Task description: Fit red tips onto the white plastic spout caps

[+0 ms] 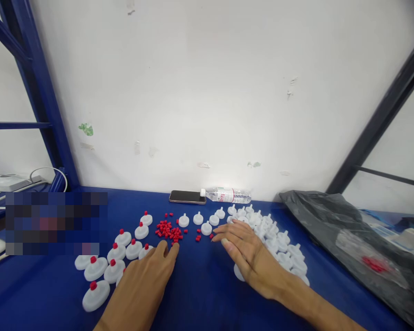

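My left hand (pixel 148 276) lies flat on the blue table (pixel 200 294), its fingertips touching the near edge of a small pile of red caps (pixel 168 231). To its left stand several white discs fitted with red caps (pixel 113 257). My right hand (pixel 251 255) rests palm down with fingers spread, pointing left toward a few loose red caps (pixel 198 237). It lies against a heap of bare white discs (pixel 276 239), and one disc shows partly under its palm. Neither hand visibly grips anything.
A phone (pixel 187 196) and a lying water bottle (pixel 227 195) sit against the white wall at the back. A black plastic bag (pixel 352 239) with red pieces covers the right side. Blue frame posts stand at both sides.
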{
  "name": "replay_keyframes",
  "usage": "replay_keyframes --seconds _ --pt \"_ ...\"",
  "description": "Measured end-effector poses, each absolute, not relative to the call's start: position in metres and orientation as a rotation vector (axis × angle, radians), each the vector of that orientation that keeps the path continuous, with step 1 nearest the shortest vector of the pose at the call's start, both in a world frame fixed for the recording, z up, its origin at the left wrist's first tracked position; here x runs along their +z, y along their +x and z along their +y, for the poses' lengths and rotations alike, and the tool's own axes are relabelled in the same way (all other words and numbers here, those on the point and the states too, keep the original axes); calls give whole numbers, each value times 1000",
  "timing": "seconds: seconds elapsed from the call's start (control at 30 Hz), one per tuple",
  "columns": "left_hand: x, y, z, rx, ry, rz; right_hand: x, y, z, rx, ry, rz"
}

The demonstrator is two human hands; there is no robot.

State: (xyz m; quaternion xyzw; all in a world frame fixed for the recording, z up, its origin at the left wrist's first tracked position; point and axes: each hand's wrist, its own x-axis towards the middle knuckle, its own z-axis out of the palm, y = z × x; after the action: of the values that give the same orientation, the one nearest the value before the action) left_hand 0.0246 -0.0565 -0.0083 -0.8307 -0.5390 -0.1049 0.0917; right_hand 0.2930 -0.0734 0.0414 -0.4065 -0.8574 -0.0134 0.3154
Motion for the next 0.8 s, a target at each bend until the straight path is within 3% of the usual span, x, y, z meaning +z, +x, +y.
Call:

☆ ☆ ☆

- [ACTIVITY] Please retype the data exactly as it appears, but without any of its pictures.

- [RESULT OF THE TASK]
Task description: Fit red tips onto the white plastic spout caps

[+0 ms] 

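My left hand (pixel 148 276) lies flat on the blue table (pixel 200 294), its fingertips touching the near edge of a small pile of red caps (pixel 168 231). To its left stand several white discs fitted with red caps (pixel 113 257). My right hand (pixel 251 255) rests palm down with fingers spread, pointing left toward a few loose red caps (pixel 198 237). It lies against a heap of bare white discs (pixel 276 239), and one disc shows partly under its palm. Neither hand visibly grips anything.
A phone (pixel 187 196) and a lying water bottle (pixel 227 195) sit against the white wall at the back. A black plastic bag (pixel 352 239) with red pieces covers the right side. Blue frame posts stand at both sides.
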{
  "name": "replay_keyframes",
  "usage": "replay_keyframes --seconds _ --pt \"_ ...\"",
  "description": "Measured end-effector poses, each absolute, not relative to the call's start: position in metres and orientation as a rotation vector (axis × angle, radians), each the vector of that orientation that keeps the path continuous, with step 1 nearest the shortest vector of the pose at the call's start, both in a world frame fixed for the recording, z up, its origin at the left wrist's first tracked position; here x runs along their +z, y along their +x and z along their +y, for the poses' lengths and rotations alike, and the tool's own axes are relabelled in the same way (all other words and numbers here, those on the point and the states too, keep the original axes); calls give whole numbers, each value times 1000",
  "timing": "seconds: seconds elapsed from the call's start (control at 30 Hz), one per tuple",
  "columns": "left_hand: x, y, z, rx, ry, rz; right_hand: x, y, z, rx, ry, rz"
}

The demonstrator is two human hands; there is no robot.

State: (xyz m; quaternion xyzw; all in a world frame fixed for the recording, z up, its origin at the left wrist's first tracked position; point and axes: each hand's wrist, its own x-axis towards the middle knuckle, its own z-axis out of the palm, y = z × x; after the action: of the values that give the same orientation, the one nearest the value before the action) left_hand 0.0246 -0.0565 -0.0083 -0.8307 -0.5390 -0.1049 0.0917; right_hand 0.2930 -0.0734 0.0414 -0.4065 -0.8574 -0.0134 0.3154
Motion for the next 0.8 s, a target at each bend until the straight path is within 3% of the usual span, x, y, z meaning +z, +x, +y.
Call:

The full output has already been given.